Editor’s Note: this is a chapter from David’s forthcoming short book Probability for 12 Year Olds (And Maybe You
Probability books typically spend some time showing you how to calculate what they call “permutations and combinations,” after which they show you how to use that knowledge to answer probability questions. Not me. I’m going to reverse that order. We’re going to look at some problems that are solved via the counting of combinations before showing how to actually count them. That’s because I want to be kind to your brain. When taught in the normal matter it’s likely that you would be distracted by the calculating technique you just learned rather than focusing on the logic.
Say you flip six coins (say one after another although it doesn’t really matter if it was at the same time) and want to know the chances of getting exactly three heads and three tails. It would be simple if I had specified which flips I needed to be heads and which were to be the tails. If I wanted HHHTTT the answer would simply be (1/2) (1/2) (1/2) (1/2) (1/2) (1/2) or 1/64. But that is just one of the ways to flip three of each. Those three heads can be in any of those six positions. And each of those configurations, say THTTHH, has that same probability of 1/64. Thus, we need to count all the different ways we could place those heads into three of those slots. How many different ways can we pick three out of six?
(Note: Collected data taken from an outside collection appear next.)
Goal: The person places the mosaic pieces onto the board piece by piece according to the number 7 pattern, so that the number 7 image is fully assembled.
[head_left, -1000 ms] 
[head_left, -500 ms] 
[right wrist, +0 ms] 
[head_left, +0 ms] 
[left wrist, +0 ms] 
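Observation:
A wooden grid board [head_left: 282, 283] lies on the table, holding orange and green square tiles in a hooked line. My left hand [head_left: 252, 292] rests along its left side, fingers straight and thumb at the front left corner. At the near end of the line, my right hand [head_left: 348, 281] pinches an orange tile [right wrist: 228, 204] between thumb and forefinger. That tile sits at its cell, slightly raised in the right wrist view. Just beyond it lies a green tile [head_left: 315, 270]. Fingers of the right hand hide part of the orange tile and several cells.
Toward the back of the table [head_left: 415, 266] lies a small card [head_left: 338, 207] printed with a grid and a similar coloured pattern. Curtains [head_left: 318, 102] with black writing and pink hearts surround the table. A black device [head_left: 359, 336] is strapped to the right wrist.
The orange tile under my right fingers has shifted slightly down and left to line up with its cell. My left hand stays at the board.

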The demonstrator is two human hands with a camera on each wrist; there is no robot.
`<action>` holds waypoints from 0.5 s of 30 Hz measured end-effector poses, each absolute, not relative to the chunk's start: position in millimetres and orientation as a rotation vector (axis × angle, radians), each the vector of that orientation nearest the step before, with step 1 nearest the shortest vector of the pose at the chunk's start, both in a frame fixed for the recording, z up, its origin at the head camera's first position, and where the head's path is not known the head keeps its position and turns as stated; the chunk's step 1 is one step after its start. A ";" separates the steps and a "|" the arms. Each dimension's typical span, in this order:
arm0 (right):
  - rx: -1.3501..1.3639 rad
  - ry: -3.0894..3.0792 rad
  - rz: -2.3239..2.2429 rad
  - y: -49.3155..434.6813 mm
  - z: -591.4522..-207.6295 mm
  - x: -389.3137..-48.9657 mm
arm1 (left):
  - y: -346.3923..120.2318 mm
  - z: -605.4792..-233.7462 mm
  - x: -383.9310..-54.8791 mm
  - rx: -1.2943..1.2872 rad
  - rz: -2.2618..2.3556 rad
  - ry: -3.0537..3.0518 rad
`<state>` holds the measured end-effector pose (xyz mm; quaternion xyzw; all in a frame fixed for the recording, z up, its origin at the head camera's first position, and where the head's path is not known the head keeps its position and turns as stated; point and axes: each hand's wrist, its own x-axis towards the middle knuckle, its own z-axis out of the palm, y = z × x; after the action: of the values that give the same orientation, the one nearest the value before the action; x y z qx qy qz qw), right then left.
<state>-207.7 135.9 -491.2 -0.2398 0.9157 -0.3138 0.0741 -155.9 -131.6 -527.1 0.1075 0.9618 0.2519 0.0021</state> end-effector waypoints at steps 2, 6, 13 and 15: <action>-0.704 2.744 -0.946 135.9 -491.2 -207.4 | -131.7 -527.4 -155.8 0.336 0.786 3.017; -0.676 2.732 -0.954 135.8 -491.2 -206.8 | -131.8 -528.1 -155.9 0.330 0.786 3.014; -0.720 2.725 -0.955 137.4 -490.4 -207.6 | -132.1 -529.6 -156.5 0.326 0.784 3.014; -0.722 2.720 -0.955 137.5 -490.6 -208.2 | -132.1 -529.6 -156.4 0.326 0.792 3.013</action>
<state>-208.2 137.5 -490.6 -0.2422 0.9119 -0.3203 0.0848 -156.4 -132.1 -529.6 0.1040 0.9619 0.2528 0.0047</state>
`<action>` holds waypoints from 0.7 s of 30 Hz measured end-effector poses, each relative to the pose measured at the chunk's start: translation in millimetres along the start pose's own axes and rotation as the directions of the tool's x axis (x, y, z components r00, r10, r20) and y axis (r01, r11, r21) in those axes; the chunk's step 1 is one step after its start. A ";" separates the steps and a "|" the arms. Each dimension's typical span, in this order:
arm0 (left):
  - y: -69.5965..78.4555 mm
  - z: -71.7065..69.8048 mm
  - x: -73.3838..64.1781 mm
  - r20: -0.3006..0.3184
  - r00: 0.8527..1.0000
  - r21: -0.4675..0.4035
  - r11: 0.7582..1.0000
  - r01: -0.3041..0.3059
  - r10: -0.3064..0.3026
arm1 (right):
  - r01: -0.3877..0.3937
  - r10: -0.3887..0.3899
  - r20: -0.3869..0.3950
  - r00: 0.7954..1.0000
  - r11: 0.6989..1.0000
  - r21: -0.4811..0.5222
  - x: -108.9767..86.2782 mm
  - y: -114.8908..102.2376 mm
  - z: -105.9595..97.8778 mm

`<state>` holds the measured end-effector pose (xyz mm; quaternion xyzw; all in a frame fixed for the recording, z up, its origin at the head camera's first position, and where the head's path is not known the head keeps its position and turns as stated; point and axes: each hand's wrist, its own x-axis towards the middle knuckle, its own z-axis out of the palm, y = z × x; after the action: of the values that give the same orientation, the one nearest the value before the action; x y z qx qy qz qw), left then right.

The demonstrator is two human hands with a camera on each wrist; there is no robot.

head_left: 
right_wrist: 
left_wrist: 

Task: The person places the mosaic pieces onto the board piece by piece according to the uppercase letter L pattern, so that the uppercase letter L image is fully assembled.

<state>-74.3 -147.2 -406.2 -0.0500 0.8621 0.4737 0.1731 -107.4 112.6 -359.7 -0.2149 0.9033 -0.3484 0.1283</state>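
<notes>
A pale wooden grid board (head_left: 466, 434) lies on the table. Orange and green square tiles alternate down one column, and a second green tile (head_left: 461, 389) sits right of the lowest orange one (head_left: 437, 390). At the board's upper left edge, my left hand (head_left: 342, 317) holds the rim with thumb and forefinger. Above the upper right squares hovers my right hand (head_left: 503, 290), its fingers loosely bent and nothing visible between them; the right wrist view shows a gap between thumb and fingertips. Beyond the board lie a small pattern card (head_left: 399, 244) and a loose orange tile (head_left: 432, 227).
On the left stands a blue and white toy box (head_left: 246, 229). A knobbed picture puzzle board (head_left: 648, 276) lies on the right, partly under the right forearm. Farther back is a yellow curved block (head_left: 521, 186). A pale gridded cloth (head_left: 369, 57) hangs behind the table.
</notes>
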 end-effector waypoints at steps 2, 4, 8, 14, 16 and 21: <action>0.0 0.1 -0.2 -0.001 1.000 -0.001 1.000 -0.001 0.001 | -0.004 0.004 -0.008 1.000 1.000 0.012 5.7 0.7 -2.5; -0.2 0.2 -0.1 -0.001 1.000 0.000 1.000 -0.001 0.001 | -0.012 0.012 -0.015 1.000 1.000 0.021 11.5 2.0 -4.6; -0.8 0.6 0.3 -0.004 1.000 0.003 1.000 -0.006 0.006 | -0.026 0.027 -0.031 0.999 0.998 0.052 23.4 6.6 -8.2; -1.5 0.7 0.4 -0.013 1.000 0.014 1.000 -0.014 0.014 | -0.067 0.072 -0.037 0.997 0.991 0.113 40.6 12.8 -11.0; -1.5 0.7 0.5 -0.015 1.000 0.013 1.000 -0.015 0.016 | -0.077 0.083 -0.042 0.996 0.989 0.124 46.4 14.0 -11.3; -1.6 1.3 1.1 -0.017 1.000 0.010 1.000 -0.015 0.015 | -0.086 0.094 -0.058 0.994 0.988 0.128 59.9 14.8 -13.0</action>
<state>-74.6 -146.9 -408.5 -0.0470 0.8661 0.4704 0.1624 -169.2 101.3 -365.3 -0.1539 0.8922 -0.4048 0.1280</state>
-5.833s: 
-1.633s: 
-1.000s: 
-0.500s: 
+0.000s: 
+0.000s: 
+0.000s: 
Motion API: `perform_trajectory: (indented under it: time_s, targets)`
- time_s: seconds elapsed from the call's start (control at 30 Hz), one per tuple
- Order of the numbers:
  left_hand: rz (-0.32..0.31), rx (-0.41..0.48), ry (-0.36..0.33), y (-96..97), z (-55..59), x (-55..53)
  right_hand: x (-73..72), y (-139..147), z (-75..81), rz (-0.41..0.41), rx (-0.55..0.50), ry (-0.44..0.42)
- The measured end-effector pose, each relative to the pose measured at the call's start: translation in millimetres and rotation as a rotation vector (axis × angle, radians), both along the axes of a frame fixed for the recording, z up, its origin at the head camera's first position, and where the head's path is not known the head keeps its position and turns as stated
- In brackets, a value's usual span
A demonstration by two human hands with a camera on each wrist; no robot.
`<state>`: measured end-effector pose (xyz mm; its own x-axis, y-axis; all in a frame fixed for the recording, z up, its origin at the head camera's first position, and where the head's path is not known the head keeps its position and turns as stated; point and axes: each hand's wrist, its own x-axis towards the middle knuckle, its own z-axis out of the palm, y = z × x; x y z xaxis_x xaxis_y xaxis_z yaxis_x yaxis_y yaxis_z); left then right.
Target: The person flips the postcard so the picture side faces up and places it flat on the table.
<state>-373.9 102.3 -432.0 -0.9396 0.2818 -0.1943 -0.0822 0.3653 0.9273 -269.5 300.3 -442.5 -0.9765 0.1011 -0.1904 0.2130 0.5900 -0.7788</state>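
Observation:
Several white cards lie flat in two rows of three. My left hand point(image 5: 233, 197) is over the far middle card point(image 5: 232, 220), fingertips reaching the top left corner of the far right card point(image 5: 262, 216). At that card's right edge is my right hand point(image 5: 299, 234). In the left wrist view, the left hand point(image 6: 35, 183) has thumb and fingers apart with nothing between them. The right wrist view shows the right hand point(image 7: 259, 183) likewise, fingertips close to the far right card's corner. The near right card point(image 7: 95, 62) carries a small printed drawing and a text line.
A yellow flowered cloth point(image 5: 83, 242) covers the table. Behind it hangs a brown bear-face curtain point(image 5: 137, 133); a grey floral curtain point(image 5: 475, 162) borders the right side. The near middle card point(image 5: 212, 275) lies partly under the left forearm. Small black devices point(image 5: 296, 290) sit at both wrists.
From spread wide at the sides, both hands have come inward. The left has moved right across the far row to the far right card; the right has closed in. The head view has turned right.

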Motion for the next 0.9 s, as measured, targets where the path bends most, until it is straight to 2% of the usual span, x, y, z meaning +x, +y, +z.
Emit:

The answer is 20. Count them one by one if you like. But there’s a shortcut to getting this answer which will be explained soon. Thus, the answer to the question is 20/64 since there are 20 equally likely, mutually exclusive ways of getting three heads, each with a probability of 1/64
Had I asked about the probability of getting exactly two heads out of six flips we would need to count the number of ways the two heads could be placed in those possible six positions. That would be 15. And the answer would now be 15/64 since each configuration would again be 1/64 when we are considering six coin flips.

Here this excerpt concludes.